- **INSTRUCTIONS TO FOLLOW**
Exactly the lines from the one containing "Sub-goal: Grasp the" through the one containing "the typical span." in the listing below are to be copied, with the pictures left out.

- **DATA PROVIDED**
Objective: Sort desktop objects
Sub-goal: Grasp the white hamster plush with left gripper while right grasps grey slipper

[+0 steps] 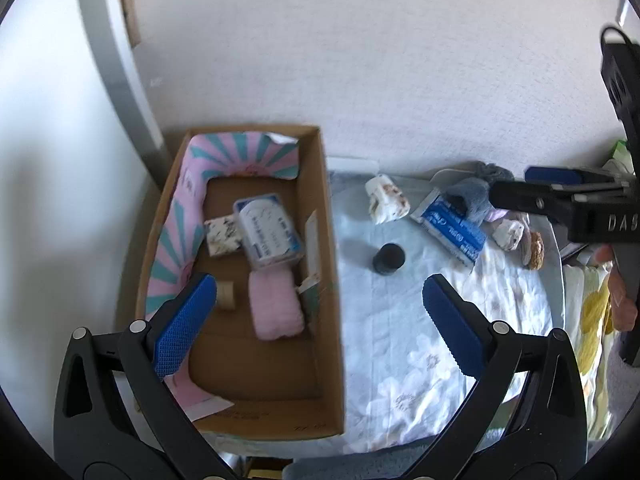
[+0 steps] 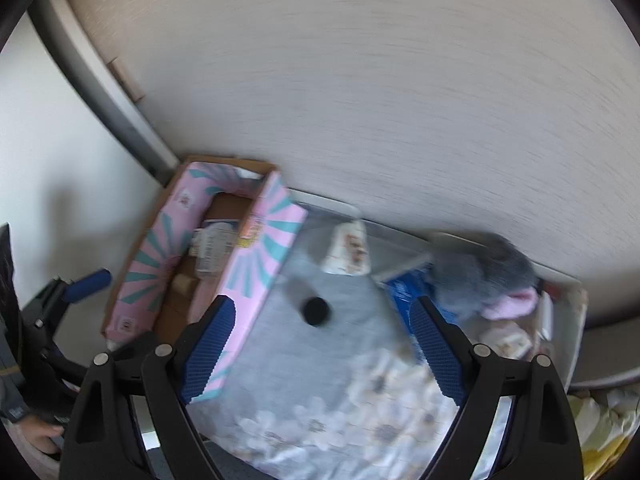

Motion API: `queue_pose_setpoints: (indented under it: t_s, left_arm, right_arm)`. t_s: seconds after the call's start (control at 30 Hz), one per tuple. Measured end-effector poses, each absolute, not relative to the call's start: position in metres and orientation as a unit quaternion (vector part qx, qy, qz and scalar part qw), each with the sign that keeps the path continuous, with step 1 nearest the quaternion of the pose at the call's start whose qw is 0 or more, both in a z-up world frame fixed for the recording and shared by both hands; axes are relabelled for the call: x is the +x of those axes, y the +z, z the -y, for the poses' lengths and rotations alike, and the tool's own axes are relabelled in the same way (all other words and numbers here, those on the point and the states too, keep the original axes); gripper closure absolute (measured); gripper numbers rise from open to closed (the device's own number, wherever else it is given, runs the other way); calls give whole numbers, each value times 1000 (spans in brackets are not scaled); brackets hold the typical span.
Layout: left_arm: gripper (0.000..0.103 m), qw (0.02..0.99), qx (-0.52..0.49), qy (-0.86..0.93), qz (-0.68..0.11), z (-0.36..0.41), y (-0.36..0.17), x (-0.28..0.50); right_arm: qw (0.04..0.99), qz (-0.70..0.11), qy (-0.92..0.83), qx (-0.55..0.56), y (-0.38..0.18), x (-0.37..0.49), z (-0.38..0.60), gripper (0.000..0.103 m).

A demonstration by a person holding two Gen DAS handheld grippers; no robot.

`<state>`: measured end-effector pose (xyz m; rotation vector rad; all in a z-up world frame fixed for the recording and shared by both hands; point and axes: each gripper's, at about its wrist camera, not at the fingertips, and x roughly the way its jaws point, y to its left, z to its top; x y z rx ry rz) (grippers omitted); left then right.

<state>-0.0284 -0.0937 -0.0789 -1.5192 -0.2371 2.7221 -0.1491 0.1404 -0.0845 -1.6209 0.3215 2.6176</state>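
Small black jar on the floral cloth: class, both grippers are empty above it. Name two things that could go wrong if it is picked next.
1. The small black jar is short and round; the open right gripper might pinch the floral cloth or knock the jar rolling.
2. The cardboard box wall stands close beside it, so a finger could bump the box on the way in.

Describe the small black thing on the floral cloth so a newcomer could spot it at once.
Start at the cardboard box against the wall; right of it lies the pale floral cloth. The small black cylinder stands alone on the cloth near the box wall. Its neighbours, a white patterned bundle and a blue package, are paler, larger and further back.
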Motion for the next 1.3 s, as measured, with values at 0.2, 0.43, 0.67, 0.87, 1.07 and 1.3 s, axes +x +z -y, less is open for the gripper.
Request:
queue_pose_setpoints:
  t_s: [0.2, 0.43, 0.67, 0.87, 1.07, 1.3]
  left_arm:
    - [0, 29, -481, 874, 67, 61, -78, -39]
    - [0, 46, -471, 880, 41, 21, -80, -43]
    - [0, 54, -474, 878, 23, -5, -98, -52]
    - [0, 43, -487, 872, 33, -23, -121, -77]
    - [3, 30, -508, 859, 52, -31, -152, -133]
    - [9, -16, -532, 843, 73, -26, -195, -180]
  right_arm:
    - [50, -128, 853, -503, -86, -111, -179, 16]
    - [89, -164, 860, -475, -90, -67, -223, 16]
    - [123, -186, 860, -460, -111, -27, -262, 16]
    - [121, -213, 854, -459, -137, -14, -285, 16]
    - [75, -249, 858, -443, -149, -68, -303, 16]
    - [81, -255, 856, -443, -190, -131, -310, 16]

- **COMPLETED TASK**
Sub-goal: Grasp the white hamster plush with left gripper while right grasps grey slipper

[+0 steps] 
[+0 steps] 

Motion API: `queue_pose_setpoints: (indented under it: t_s, left_arm, right_arm)`. t_s: seconds after the call's start (control at 30 Hz), one per tuple. Measured end-effector poses, each absolute, not relative to the call's start: position in metres and orientation as a unit quaternion (vector part qx, qy, qz and scalar part qw), each with the sign that keeps the path continuous, with step 1 nearest the quaternion of the pose at the call's start whose qw is 0 or more, both in a z-up world frame fixed for the recording and shared by both hands; axes are relabelled for the call: x is the +x of those axes, y the +z, z the -y, for the poses' lengths and rotations alike, and the tool's own axes are relabelled in the same way (all other words and numbers here, those on the point and the states too, keep the original axes); gripper closure absolute (measured); gripper numbers rise from open to closed (the device's own number, wherever else it is given, runs the other way); calls give whole numbers, each value times 1000 (spans in brackets are not scaled); brackets hold the typical span.

Nothing further is needed to complete this exercise.